TASK DESCRIPTION: Go through the listing below and show each line that has the word "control".

SUPPLIED MATERIAL:
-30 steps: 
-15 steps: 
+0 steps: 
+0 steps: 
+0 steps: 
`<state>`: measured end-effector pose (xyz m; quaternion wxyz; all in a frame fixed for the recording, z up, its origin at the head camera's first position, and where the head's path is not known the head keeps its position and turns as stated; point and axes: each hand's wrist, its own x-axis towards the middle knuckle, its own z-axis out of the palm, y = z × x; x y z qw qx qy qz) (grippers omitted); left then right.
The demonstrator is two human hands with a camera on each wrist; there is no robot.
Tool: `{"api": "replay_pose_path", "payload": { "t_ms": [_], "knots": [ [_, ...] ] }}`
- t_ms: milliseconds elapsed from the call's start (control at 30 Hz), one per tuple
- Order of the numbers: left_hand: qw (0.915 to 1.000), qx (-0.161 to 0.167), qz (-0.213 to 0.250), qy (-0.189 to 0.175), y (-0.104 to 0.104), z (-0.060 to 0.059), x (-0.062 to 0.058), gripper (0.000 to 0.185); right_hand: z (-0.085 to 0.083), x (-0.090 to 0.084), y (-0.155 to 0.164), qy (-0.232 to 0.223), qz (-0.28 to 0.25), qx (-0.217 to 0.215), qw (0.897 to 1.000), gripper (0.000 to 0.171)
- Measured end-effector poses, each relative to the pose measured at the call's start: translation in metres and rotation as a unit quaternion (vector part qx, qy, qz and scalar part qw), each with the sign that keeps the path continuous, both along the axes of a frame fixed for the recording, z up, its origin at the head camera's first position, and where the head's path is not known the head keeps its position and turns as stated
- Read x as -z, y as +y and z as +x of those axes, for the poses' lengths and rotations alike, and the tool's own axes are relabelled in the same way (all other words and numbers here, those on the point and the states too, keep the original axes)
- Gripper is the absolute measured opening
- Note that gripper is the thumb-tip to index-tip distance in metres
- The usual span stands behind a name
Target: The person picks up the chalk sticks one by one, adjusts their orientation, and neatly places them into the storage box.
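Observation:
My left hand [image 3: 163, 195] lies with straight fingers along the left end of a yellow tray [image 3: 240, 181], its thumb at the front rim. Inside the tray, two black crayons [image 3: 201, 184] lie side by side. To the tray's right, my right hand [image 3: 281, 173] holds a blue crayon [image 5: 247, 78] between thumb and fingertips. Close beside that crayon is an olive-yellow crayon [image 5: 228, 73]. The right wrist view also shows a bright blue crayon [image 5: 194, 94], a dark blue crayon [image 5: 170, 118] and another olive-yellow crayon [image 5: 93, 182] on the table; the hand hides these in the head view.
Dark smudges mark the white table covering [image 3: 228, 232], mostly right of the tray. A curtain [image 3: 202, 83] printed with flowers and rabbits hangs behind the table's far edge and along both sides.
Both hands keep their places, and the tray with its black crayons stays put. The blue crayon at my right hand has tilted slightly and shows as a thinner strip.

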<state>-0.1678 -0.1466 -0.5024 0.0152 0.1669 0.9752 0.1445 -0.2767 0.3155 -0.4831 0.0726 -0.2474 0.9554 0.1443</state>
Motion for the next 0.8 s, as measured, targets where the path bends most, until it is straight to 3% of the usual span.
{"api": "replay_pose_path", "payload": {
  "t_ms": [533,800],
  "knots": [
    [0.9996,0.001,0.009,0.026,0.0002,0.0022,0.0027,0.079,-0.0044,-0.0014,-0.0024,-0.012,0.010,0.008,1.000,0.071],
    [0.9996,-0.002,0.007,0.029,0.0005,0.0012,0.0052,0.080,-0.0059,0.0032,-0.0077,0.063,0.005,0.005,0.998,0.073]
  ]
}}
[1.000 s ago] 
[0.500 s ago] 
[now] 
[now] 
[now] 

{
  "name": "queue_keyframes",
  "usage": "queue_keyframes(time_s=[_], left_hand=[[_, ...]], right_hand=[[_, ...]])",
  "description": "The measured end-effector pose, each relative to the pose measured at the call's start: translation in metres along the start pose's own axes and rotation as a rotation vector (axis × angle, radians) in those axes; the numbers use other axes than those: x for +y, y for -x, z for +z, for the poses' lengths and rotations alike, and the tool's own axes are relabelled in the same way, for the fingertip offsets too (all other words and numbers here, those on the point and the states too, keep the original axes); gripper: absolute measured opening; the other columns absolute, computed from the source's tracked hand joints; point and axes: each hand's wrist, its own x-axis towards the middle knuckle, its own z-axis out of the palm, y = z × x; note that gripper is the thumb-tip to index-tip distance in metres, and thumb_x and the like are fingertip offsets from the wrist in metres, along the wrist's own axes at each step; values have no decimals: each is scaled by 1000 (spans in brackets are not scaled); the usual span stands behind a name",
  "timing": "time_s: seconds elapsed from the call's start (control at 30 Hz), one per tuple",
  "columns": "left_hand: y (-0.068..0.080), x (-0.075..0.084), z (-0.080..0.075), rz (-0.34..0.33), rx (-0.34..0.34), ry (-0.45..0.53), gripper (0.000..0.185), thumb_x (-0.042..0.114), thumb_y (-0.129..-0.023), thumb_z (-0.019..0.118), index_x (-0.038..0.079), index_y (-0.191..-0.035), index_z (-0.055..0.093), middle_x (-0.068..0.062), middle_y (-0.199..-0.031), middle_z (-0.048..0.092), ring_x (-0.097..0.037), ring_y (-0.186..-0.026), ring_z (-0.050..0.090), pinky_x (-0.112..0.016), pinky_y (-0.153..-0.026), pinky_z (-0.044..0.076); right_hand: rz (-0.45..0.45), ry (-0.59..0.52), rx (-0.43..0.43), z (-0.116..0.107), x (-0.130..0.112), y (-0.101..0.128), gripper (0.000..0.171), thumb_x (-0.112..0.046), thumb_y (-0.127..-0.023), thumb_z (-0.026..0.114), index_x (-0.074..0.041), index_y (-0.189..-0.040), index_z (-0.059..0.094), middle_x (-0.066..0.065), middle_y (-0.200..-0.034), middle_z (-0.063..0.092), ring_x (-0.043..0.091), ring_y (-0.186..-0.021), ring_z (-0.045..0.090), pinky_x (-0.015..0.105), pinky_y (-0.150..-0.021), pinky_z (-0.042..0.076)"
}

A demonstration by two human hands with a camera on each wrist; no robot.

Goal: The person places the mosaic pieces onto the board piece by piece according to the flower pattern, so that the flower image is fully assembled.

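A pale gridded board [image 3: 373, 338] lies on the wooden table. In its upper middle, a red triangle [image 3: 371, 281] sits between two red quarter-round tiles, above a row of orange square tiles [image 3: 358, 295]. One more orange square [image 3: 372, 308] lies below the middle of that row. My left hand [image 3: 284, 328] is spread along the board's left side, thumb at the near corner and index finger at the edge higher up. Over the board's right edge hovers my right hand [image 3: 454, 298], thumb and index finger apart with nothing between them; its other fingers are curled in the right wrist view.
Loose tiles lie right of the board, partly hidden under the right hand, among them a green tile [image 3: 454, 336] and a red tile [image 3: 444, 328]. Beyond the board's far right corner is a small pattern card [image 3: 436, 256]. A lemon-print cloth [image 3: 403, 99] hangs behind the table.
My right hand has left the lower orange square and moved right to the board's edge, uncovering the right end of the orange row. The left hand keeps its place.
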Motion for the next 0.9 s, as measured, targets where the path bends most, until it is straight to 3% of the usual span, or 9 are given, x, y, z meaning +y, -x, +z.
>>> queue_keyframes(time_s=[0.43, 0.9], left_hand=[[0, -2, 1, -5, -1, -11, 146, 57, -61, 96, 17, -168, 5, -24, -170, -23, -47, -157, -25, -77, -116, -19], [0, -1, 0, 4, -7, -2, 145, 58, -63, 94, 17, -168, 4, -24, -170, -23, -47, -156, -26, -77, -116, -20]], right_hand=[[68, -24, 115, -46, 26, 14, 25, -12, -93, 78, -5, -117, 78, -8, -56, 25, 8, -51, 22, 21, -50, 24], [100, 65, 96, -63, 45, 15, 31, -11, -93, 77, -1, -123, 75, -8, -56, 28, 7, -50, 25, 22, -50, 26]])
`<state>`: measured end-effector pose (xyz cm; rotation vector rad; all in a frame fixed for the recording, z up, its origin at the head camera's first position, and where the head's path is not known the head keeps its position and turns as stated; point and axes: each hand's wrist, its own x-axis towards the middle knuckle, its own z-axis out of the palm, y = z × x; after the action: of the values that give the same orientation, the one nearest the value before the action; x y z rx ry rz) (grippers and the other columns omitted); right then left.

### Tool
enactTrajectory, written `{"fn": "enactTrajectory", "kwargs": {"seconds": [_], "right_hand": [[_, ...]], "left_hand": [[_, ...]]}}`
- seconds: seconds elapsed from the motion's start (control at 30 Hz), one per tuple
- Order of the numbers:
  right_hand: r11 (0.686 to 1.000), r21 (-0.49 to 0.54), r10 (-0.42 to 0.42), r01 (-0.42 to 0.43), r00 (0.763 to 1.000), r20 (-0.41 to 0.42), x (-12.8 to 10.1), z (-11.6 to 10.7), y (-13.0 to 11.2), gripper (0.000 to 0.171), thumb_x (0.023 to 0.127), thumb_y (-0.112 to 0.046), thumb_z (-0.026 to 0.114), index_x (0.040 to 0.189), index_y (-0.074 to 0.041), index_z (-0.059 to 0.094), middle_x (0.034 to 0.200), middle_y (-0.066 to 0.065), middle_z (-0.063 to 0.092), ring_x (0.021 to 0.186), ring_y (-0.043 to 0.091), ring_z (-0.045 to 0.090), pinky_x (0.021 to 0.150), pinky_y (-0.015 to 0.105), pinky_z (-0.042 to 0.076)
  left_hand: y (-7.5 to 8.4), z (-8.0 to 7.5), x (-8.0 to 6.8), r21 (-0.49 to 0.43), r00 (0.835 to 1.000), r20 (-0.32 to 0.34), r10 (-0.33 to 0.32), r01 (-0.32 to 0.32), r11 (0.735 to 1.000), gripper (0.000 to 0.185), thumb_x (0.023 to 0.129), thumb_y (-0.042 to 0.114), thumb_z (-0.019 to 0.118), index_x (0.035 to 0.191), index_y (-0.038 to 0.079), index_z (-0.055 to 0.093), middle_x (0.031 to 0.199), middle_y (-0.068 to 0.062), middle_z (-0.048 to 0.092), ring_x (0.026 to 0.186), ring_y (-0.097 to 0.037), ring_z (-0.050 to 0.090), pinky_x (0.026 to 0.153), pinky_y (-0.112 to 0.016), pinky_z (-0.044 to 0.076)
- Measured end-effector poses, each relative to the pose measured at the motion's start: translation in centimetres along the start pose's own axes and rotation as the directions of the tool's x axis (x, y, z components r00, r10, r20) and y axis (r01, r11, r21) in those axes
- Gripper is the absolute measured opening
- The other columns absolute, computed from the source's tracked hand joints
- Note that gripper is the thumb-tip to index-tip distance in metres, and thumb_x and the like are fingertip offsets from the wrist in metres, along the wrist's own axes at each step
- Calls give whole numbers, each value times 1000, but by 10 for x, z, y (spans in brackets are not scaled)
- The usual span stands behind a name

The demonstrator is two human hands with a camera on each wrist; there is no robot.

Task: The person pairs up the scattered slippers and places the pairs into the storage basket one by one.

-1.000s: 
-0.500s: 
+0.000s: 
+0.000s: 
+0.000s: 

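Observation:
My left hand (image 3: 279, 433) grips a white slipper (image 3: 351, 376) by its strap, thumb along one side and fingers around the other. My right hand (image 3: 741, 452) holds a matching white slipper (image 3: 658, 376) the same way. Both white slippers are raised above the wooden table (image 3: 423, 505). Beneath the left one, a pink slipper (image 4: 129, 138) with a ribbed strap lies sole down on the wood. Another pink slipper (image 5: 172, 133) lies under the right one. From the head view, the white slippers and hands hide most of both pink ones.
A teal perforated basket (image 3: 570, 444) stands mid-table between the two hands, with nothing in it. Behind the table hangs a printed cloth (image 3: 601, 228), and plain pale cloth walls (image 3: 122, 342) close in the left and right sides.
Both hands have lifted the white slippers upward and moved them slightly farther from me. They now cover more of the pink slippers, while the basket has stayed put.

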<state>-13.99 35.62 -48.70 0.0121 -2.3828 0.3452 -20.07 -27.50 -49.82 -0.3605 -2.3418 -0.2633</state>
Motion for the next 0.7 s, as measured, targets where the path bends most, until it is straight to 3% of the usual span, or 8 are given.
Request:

WORKED SOLUTION:
- t_ms: milliseconds elapsed from the call's start (control at 30 Hz), one per tuple
  "timing": "time_s: seconds elapsed from the call's start (control at 30 Hz), one per tuple",
- seconds: seconds elapsed from the motion's start (control at 30 Hz), one per tuple

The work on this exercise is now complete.